Évaluation du COSEPAC :
L’évaluation ou la réévaluation de la situation d’une espèce sauvage par le COSEPAC, basée sur le rapport de situation sur l’espèce que le COSEPAC a soit fait préparer ou a reçu à l’appui d’une demande.
Gazette du Canada :
La Gazette du Canadaest un des moyens permettant aux Canadiennes et aux Canadiens d’avoir accès aux lois et aux règlements. Il s’agit du « journal officiel » du gouvernement du Canada depuis 1841. Les ministères et les organismes gouvernementaux ainsi que le secteur privé ont l’obligation de publier certaines informations dans la Gazette du Canada. Les avis et les règlements proposés sont publiés dans la Partie I de la Gazette du Canada et les règlements officiels sont publiés dans la Partie II de la Gazette du Canada.
Gouverneur en conseil :
Le gouverneur général du Canada agit selon les recommandations du Conseil privé de la Reine du Canada, le conseil exécutif officiel qui donne l’effet légal aux décisions du cabinet qui auront la force de la loi.
Individu :
Individu d’une espèce sauvage, vivant ou mort, à toute étape de son développement, y compris les larves, le sperme, les œufs, les embryons, les semences, le pollen, les spores et les propagules asexuées.
Reclassification à la hausse :
Une révision du statut d’une espèce inscrite sur l’annexe 1 à une catégorie de risque plus élevée. La révision du statut d’une espèce inscrite sur l’annexe 1 à une catégorie de risque plus basse serait une reclassification à la baisse.
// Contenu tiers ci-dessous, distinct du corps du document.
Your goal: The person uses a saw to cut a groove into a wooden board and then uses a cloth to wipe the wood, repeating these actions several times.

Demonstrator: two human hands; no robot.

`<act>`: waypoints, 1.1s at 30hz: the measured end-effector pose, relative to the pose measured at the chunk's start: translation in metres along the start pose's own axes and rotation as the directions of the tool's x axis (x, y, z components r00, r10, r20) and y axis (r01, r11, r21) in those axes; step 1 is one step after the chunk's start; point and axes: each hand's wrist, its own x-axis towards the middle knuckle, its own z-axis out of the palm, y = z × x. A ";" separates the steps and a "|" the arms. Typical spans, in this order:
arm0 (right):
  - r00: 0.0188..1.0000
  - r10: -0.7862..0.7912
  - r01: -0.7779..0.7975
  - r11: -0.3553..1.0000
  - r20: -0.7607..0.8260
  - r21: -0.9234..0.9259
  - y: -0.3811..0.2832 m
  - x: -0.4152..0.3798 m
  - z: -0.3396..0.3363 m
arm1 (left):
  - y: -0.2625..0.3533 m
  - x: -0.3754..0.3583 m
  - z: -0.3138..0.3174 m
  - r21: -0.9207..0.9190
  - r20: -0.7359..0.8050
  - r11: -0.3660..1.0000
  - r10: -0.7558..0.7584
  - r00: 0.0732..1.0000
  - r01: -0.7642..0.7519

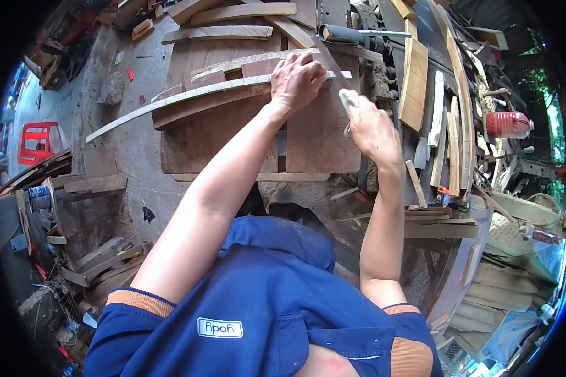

Registre public des espèces en péril :
Élaboré comme service en direct, le Registre public des espèces en péril  est accessible au public depuis la promulgation de la Loi sur les espèces en péril (LEP). Le site Web donne aux utilisateurs un accès facile aux documents et à l’information liés à la LEP en tout temps et à partir de tout lieu ayant un accès Internet.
REIR :
Résumé de l’étude d’impact de la réglementation. Il s’agit d’une description d’une proposition réglementaire qui fournit une analyse de l’impact prévu de chaque initiative réglementaire et accompagne un décret.
Territoire domanial :
Comprend toutes les terres qui appartiennent au gouvernement fédéral, les eaux intérieures et la mer territoriale du Canada, ainsi que les réserves et les autres terres qui ont été mises de côté à l’usage et au profit d’une bande en application de la Loi sur les Indiens.